In 2008 Barack Obama almost asked Evan Bayh to be his running mate. It was "a coin toss," recalls David Plouffe, Obama's campaign manager. Bayh lost that toss, but the fact that he was a finalist—much as he'd been for John Kerry four years earlier—was proof that he was doing something right in his day job as junior senator from Indiana. His future seemed bright.Read the rest here.
Last month he announced his retirement.
There was no scandal. Bayh wasn't plagued by poor fundraising or low poll numbers. Nor is fatigue a likely explanation: at 54, Bayh is fairly young, at least when you're grading on the curve that is the United States Senate.
What drove Bayh from office, rather, was that he'd grown to hate his job. Congress, he wrote in a New York Times op-ed, is "stuck in an endless cycle of recrimination and revenge. The minority seeks to frustrate the majority, and when the majority is displaced it returns the favor. Power is constantly sought through the use of means which render its effective use, once acquired, impossible."

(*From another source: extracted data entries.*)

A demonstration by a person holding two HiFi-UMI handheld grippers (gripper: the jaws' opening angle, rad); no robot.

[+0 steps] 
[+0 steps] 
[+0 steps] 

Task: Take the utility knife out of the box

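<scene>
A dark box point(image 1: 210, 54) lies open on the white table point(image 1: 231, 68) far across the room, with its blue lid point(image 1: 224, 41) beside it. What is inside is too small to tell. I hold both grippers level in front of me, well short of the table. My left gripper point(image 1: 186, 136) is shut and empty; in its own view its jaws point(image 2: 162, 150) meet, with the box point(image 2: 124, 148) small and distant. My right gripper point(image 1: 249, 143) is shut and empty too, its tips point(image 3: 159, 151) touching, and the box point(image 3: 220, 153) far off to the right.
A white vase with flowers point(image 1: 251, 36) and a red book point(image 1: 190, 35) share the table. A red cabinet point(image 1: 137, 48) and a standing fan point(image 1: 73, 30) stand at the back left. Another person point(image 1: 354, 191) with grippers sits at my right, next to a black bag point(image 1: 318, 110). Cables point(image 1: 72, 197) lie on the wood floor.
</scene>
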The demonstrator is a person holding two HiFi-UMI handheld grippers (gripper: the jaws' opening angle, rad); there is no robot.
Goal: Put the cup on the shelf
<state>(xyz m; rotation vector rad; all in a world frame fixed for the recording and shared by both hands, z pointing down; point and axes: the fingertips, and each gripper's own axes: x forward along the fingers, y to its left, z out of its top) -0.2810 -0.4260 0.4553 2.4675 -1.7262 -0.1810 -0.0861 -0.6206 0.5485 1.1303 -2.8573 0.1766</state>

The situation had grown so grim, Bayh said, that continued service was no longer of obvious use. Americans were left with a bizarre spectacle: a member of the most elite legislative body in the most powerful country in the world was resigning because the dysfunctions of his institution made him feel ineffectual. "I simply believe I can best contribute to society in another way," Bayh explained, "creating jobs by helping grow a business, helping guide an institution of higher learning, or helping run a worthy charitable endeavor."
This is what it's come to, then: our senators envy the influence and sway held by university presidents.